Waking up in my comfy dorm bed around 8am (have to get the most out of it before we are back in tents tonight and getting up at 5am every day), I enjoy a pretty leisurely pack-up of my things back into my locker on the truck. For breakfast, I have about half of my steak and garlic bread left from last night, and then a bunch of us walk over to the markets to do a bit of souvenir shopping. All I’ve really bought in the last 6 weeks was about a dozen beaded earrings in South Africa (oh, and a pair of beaded bracelets just outside Etosha, but I only because I wanted to take a photo of the beautiful Himba women selling them), so I’m hoping to find some good presents to bring back for friends.
When we arrive, there are only 2 other shoppers there, but the markets are overflowing with wood souvenirs like bowls, salad forks, and little boxes (we apparently can take wood back to Australia if it is properly varnished), stone animals, painted tapestries, woven baskets, bracelets, etc etc. It’s always hard to know in a new country and city how much haggling is appropriate, but I am pleased to find that I can get away with quite a lot. I buy three wooded bowls to take home as gifts, paying only N$150 when the asking price was N$900, and spend the rest of my time at the market trying to bargain over a painted tapestry of the Big 5, getting his price of N$750 down to N$190, although I swear I could have gotten lower with more time (in saying that, it’s always so easy to get caught up in the negotiations and forget that I am arguing over $1, which probably means a lot more to the stall owner than it does to me, so whatever, I am happy with the purchase).
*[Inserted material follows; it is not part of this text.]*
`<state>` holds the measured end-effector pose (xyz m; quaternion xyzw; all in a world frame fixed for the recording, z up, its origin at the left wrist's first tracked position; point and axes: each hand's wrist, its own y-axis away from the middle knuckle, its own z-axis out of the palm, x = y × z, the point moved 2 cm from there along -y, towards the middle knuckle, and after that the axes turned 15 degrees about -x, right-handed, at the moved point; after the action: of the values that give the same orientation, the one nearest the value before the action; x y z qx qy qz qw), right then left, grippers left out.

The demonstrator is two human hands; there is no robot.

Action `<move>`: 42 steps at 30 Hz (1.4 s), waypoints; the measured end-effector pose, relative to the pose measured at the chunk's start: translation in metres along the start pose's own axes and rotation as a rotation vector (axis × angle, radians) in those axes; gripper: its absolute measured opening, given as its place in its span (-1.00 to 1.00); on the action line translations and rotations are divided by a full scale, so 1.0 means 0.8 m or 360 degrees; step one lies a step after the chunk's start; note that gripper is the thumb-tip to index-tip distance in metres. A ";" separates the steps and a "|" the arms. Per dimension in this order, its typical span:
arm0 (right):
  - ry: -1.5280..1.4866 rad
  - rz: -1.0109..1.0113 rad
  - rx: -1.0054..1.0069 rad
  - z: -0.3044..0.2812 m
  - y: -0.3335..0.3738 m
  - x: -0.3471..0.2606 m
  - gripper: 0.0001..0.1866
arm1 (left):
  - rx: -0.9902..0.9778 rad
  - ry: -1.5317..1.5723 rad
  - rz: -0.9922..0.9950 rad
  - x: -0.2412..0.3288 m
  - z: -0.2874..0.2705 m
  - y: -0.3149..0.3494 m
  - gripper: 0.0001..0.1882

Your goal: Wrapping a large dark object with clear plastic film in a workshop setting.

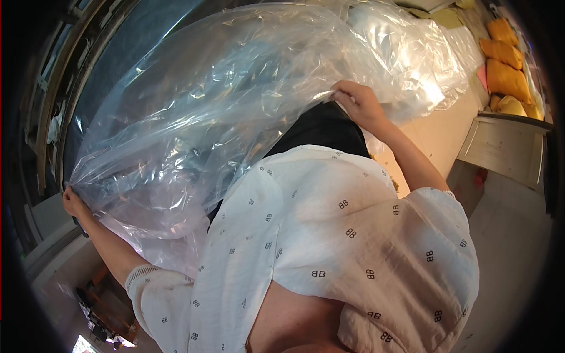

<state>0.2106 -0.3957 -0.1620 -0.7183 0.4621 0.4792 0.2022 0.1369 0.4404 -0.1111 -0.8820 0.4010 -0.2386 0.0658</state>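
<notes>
**Clear plastic sheeting (235, 70), thin and limp, held along its near edge**

At the far left, beside a brown frame (82, 67), the left hand (73, 203) is pinched together on a gathered corner of the sheeting, and folds fan out from the fingers. That bunched point looks like a sound place to hold: several thicknesses should resist slipping and tearing better than one.

From there the near edge runs up and across to the right, in front of the person's white patterned shirt (353, 217) and black lower garment (318, 126). The middle is loose, creased and shiny. It should weigh little for its size, billow easily, cling to itself and slide on smooth things; hard pulling or a fingernail could stretch or split it.

The right hand (359, 106) has thumb and fingers closed on the same near edge, just beyond the black garment. A broader fold between thumb and fingers would probably hold more surely.

Farther right, a bright crumpled mass of the sheeting lies on a pale tan surface (438, 138), toward its right edge. Past that edge are stacked orange bags (509, 82) and a pale cabinet (506, 147).
</notes>
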 end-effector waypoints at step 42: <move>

After our shopping, we hustle back to our accommodation, eat a quick sandwich lunch, and then hit the road for our 4.5 hour drive through the Tropic of Capricorn to the desert. On the bus, I do a quick catch up on my blog and then just end up napping as usual, enjoying the still-cool coastal air that likely won’t last long. Sure enough, it’s baking by the time we stop for a photo of the suddenly rocky landscape. The road has narrowed considerably and the truck is now travelling at about 10kph up the hills, plus I can tell from my ear pain that we must have been climbing for a while, so there is great relief when we finally find ourselves back on a more straight highway.
We stop for photos at the Tropic of Capricorn sign, trying to work out which way we would need to walk/swim to get all the way back to Australia, and then climb back into the truck for the remaining ride to our little desert camp. Once again, we are staying incredibly remotely, but I’m happy to sacrifice electricity and other conveniences for views like these. After setting up our camp, we all go for a swim in the bathtub-sized pool and then spend our evening playing cards until Kerri, who previously worked as a guide in Kruger National Park and currently works as a nature guide in Scotland, decides to lead us on a little desert walk. We have just over an hour before dinner, but we climb up a few of the hills to get a view of the mountains and Kerri points out a number of tracks and droppings for us. I can’t say that I’m disappointed not to see a tarantula (after Kerri identified one of the many holes in the ground as a spider hole), but I would have liked to see a scorpion or snake. Still, the frequent zebra and oryx tracks seem promising, so we all make plans to visit the watering hole (if you can call it that, because it’s the size of a sink) after dinner in the hopes of seeing some animals.
We all enjoy a tasty dinner of cottage pie (beef mince with veggies, mashed potatoes, cheese) and then go about our evening routines. I’m feeling incredibly tired, so I settle myself into bed around 9pm, but a large commotion eventually draws me out. There are about 30 zebra all trying to get some action from the puddle of a watering hole, so every few seconds there is a huge shuffling as zebras at the back try to push forward and the ones with their front hooves in the water try to keep the others out of the way. It’s way too dark for me to video, but it’s quite a hilarious watching them stomp and buck around. I will certainly miss waking up to the noise of zebras when I’m home..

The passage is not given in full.